It was a painful sight in the second half watching the Green Bay Packers run the football down the throat of the Pittsburgh Steelers’ front seven, recording chunk play after chunk play on the ground with star running back Aaron Jones and terrific backup AJ Dillon.
At one point, Dillon – who had a 25-yard gain out of shotgun to the Steelers’ 1, setting up Randall Cobb’s 1-yard touchdown catch — had a drive in which he gained 5, 4, 5 and 6 yards on four straight carries, chewing up yardage and milking the clock against a Steelers’ defense that — at that point — was running out of steam in a game in which they ended up on the field for 72 plays and nearly 35 minutes of game action once again.
While the Steelers had great success limiting Davante Adams on Sunday, doubling him throughout the game and holding him to just six catches for 64 yards on 11 targets, the Steelers allowed others to eat offensively, especially the Packers’ run game, which rushed for 131 yards on 34 totes Sunday evening.
Despite the success the Packers had on the ground, Steelers’ head coach Mike Tomlin was not surprised, stating to reporters following the game that he knew Green Bay would be able to run the football based on the Steelers’ game plan, adding that he didn’t believe the Packers’ success on the ground determined the outcome.
“You know, we were doing some things to minimize some of the passing. And so we knew that that would be a component of it,” Tomlin said to reporters via Steelers.com. “You know, although they did have a quote unquote successful run game, I don’t think that that was the difference in the game. And so when you’re playing somebody that has that type of talent in the backfield, quarterback, on the perimeter, you gotta make some choices. And we understand that. We knew that they’d be capable of running the ball some based on our plan, but I didn’t think it would determine the outcome. And I still don’t.”

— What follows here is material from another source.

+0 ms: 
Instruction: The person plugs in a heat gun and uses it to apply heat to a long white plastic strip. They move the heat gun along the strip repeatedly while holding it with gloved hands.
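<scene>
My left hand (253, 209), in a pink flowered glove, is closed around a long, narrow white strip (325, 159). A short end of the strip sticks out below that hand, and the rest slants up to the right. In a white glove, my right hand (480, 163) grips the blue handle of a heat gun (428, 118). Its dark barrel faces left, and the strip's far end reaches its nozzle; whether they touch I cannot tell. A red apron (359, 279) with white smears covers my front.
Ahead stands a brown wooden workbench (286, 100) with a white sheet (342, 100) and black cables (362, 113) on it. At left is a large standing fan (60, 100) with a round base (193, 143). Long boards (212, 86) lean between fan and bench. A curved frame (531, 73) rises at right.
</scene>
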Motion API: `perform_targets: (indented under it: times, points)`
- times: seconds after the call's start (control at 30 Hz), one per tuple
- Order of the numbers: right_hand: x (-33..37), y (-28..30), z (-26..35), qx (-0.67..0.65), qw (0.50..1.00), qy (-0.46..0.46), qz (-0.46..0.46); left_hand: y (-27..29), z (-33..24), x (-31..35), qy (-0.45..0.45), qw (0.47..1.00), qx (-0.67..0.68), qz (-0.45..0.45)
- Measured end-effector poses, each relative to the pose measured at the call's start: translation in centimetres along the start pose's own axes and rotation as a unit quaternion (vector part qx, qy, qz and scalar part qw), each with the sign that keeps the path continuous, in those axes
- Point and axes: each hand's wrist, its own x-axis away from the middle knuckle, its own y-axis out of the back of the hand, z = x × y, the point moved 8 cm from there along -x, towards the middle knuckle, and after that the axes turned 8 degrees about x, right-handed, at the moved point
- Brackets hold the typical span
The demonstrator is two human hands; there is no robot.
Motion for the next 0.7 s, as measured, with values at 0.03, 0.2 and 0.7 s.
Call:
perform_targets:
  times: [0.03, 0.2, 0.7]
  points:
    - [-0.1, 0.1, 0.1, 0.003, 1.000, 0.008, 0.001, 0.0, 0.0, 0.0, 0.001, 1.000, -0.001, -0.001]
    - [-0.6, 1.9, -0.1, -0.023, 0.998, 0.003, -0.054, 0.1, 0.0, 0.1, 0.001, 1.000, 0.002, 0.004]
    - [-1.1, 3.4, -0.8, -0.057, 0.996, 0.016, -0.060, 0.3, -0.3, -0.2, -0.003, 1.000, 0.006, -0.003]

It’s hard to truly disagree with Tomlin here, considering the Steelers allowed just nine runs on Sunday that went for five or more yards. Of those nine runs, just two went for 10+ yards — the 25-yard run by Dillon and a 15-yard run by Aaron Jones in the first half. Tomlin is accurate in stating he doesn’t believe it determined the final outcome, but the way the Packers ran the ball allowed them to be balanced, slowed down the pass rush throughout the game and kept the offense on track and playing ahead of the sticks throughout Sunday’s game.